ORLANDO, Fla. and AUSTIN, Texas, July 17, 2024 /PRNewswire/ -- Darden Restaurants, Inc. ("Darden") (NYSE:DRI) and Chuy's Holdings, Inc. ("Chuy's") (Nasdaq: CHUY), jointly announced today that they have entered into a definitive agreement pursuant to which Darden will acquire all of the outstanding shares of Chuy's for $37.50 per share, in an all-cash transaction with an enterprise value of approximately $605 million. Chuy's will complement Darden's portfolio of iconic brands, which currently includes Olive Garden, LongHorn Steakhouse, Yard House, Ruth's Chris Steak House, Cheddar's Scratch Kitchen, The Capital Grille, Seasons 52, Eddie V's and Bahama Breeze.
Founded in Austin, Texas, in 1982, Chuy's owns and operates full-service restaurants serving a distinct menu of authentic, made-from-scratch Tex-Mex inspired dishes. Chuy's highly flavorful and freshly prepared fare is served in a fun, eclectic and irreverent atmosphere, while each location offers a unique, "unchained" look and feel, as expressed by Chuy's motto "If you've seen one Chuy's, you've seen one Chuy's!" Chuy's had 101 restaurants in 15 states as of July 16, 2024, and in the latest twelve months ending March 31, 2024 generated total revenues over $450 million, and average annual restaurant volumes of $4.5 million.
"Chuy's is a differentiated brand within the full-service dining industry with strong performance and growth potential," said Darden President and CEO Rick Cardenas. "Based on our criteria for adding a brand to the Darden portfolio, we believe Chuy's is an excellent fit that supports our winning strategy. I am excited to welcome their 7,400 team members to Darden and diversify the Darden portfolio into a new dining category."
Steven Hislop, Chairman, CEO and President of Chuy's, stated, "We are excited about the opportunity to join the Darden family and its portfolio of well-respected brands. Darden shares many of our same core values, particularly our operating philosophy and strong team member cultures. Together we will accelerate our business goals and bring our authentic, made-from-scratch Tex-Mex to more guests and communities."
Highlights
Darden has agreed to acquire Chuy's for $37.50 per share in cash, with a total transaction enterprise value of approximately $605 million, a 40% premium to the 60-day volume weighted average price.
Purchase price represents a 10.3x implied multiple of Chuy's latest twelve months ending March 31, 2024 Transaction Adjusted EBITDA.*
Darden expects pre-tax net synergies of approximately $15 million by the end of its fiscal 2026.
Total acquisition and integration-related expenses are expected to be approximately $50 to $55 million, pre-tax.
Expected to be neutral to Darden's diluted net earnings per share for its fiscal 2025, excluding acquisition and integration-related expenses, and accretive by approximately 12 to 15 cents in its fiscal 2027.
Transaction is expected to be completed in Darden's fiscal second quarter, subject to satisfaction of customary closing conditions.
The transaction has been unanimously approved by the boards of directors of both Darden and Chuy's.
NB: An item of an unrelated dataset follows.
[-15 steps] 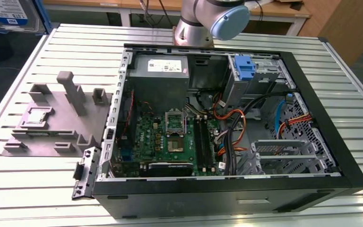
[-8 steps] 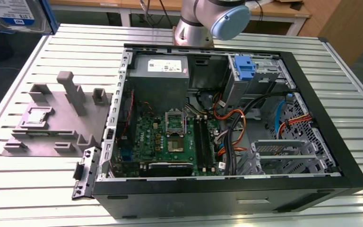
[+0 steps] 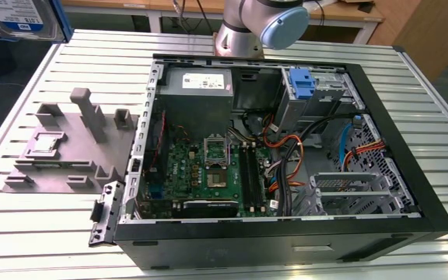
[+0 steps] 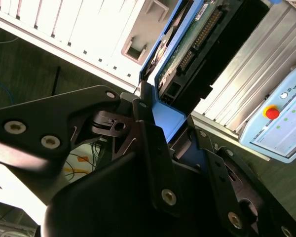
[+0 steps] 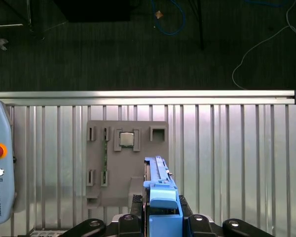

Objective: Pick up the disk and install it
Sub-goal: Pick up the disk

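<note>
The disk [image 3: 20,17] is hanging in the air outside the open computer case [image 3: 286,248], well apart from it, up beyond the case's far corner on the exterior view's left, with its white-and-blue label facing the exterior camera. In the second wrist view the disk [image 4: 187,44] is showing its green circuit board and connector edge inside the blue carrier frame. In the first wrist view the disk [image 5: 160,195] is standing edge-on, with the blue frame toward the camera.

The gripper [image 5: 163,220] is holding it. In the second wrist view the gripper [image 4: 165,126] is narrowed onto the carrier, and its black fingers [image 4: 150,143] are pressing the blue frame from both sides.

Below the disk, a grey parts fixture [image 5: 113,168] is lying on the slatted metal table [image 5: 237,148]. The fixture [image 3: 60,154] is just beside the case on the exterior view's left, and a square chip [image 5: 127,139] is sitting in one of its pockets.

Inside the case:
- An empty metal drive cage [image 3: 349,192] is sitting in the near corner on the exterior view's right.
- A blue bracket [image 3: 302,81] is topping the cage at the far wall.
- The grey power supply [image 3: 196,86] is occupying the far corner beside that bracket.
- The green motherboard [image 3: 200,169] is lying on the case floor.

The arm's base [image 3: 244,29] is standing just behind the case's far wall.
</note>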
* See the "Non-GAAP Information" below for more details, including Darden's definition of Transaction Adjusted EBITDA and a reconciliation to Chuy's Net Income.
Summary of the Transaction
Under the terms of the merger agreement, Darden will acquire all of the outstanding shares of Chuy's for $37.50 per share in cash. Chuy's board of directors unanimously approved the merger agreement with Darden and determined to recommend that Chuy's stockholders vote to adopt the merger agreement. The definitive merger agreement includes a 30-day "go-shop" period that will allow Chuy's to affirmatively solicit alternative proposals from interested parties.
Darden has sufficient liquidity to complete the all-cash transaction. Darden expects to continue to maintain a strong balance sheet and have sufficient capital to achieve its stated capital allocation priorities of maintaining existing restaurants, growing new restaurants and returning capital to shareholders through dividends and strategic share repurchases.
The transaction is expected to close in Darden's fiscal second quarter subject to certain conditions set forth in the merger agreement, including the approval by a majority of Chuy's stockholders, the expiration or termination of the applicable waiting period under the HSR Act and other customary conditions.
Advisors BofA Securities is acting as financial advisor and Hunton Andrews Kurth LLP is acting as legal advisor to Darden.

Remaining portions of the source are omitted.